Azureのサービス数は、AWSより若干少なくGCPより若干多いちょうど中間ぐらいのイメージです。

その為、サービスの豊富さという点では他のAWSやGCPと比べて強みは無いのですが、AzureADを利用すると、Teams(コミュニケーションツール)やOutlook(メールツール)なども同一のアカウントで使用できます。
その他のMicrosoft製品との親和性も高いです。

また、Azureはサードパーティ製品を多くサポートしていることやAzureADとの連携可能な製品が多くあるため他サービスとの連携しやすい印象です。

A.K

GCPのサービスは、サービスの数自体は他のクラウドと比較すると少ないですが、一般的な用途としては不足はない印象です。

GCPのサービスで定番のサービスを上げるとすると下記の8つですかね。
私も実際にこの中のサービスを使用しています。

コンピューティング:GCE, GAE
ストレージ:GCS
ネットワーキング:Cloud Load Balancing, Cloud DNS
データベース:Cloud SQL, Cloud Bigtable
ビッグデータ:BigQuery

また、コスト欄で記述したとおり、サービス数が絞られているので使用するサービスが少なく、コストパフォーマンスにつながっていることはプラス評価ですね。

クラウドサービスを使用してお客様へ貢献できた印象的な事例とは? 

T.T

現在の現場でゼロトラストを実現しました。

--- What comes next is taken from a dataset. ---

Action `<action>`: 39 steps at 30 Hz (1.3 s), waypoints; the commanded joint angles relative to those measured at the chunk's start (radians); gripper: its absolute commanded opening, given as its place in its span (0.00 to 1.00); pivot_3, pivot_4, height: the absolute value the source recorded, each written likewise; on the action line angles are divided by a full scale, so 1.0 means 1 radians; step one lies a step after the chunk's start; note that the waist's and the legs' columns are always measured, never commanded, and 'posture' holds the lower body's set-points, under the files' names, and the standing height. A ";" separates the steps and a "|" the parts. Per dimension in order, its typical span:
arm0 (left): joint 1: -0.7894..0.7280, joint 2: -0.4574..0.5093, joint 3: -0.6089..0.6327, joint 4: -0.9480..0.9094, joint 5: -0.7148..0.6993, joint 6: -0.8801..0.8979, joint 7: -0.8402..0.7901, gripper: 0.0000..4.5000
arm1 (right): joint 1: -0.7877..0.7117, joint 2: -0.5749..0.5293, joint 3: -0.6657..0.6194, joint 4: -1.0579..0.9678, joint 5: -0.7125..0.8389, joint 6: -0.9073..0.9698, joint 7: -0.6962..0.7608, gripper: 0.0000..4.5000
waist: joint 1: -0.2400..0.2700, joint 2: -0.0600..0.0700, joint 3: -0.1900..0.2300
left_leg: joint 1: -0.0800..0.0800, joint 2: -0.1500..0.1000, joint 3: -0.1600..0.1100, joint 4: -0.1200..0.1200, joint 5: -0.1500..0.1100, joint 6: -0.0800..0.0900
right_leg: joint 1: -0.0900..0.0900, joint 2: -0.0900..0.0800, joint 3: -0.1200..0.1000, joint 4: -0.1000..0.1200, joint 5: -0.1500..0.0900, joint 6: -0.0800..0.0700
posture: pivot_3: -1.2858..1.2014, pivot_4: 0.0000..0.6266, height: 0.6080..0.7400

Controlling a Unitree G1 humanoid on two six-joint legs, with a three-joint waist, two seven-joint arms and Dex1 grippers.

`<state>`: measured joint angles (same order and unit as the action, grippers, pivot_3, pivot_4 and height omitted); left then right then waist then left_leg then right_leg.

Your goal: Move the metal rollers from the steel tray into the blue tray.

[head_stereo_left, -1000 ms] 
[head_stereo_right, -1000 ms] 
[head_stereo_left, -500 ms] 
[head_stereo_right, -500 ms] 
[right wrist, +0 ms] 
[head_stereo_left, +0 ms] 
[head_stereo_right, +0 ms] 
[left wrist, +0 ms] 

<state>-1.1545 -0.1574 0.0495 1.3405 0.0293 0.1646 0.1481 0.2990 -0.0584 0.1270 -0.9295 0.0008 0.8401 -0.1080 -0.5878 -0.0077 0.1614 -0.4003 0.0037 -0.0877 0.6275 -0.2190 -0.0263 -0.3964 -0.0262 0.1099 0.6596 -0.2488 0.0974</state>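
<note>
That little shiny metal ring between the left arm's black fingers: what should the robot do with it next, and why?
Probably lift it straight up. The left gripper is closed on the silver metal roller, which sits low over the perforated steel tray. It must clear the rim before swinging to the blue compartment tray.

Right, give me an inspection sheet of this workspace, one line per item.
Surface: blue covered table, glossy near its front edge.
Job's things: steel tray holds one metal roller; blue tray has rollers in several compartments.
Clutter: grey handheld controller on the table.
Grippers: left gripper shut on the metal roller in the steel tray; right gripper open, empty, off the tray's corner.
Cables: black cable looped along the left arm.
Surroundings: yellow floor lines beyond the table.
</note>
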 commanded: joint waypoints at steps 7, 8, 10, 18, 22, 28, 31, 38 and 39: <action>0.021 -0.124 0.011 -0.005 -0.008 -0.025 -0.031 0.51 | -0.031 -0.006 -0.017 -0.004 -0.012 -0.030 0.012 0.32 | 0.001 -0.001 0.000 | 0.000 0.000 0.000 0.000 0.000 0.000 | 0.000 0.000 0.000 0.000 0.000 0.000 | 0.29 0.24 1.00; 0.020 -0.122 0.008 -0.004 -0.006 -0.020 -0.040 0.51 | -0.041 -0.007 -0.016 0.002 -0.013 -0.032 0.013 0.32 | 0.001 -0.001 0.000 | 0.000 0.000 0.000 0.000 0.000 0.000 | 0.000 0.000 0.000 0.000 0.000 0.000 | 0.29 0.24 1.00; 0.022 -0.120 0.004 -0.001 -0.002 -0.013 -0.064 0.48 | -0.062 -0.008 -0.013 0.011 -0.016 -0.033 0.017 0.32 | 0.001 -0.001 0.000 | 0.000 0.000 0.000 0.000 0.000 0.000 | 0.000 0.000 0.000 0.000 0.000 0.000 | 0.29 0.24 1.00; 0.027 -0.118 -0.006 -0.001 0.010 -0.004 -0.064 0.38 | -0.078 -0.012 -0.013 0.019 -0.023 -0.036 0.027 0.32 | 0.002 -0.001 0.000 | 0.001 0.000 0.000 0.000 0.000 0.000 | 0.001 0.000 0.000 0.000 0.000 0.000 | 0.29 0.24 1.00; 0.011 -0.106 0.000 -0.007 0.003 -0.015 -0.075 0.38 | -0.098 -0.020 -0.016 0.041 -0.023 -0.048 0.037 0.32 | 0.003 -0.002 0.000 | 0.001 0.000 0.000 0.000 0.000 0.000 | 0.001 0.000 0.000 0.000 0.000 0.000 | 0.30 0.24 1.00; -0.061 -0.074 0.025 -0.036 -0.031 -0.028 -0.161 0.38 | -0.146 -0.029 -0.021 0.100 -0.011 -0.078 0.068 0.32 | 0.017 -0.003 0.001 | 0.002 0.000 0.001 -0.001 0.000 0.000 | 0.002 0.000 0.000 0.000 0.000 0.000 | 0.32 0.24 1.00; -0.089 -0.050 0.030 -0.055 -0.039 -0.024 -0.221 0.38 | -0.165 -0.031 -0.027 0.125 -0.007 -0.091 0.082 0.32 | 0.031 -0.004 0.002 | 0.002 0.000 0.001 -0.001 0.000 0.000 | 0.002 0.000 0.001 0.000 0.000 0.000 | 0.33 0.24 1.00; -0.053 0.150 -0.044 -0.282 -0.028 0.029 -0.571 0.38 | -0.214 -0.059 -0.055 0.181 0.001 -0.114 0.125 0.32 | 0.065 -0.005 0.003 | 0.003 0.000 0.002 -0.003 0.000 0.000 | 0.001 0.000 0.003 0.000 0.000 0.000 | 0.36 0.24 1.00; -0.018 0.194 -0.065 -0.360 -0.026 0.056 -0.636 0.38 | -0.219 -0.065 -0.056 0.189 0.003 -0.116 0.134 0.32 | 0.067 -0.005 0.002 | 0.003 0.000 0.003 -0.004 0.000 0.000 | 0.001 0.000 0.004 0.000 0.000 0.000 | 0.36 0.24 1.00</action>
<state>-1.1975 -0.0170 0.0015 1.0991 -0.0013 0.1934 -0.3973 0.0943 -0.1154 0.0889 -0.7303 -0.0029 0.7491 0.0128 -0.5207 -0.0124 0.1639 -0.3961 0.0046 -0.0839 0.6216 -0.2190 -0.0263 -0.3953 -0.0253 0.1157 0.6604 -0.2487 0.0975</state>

実現できた理由はMicrosoft Intuneというデバイス管理サービスとAzureADのおかげです。

これまでは開発環境にIP制限をかけていたため、開発をするためには会社に出社しないといけないという状態でした。

この認証方式をIP制限から、デバイス認証への変更とログ取得と監視強化を実施しました。
デバイス認証に変更する際に利用したサービスがMicrosoft Intuneというサービスでした。

その時はまさに、最初の緊急事態宣言前の1週間で緊急で対応しなければならない時だったので、ギリギリ間に合わせることができました。

O.S

過去のお客様で、既存のクラウド環境において必要なデータ、不要なデータが入り乱れている状態でした。

データ保有期間が3か月程で削除してもいいデータを10年くらい保持しているような状態で、そこからデータを整理して、月の使用料を80万円抑えられて、年間1000万円分を削減できました。

その際は、Amazon S3のデータをひたすらため込んでおり、データがそもそもいるのかをヒアリングで棚卸しして、ライフサイクルでデータごとに保持期間をきめていくということをやって実現しました。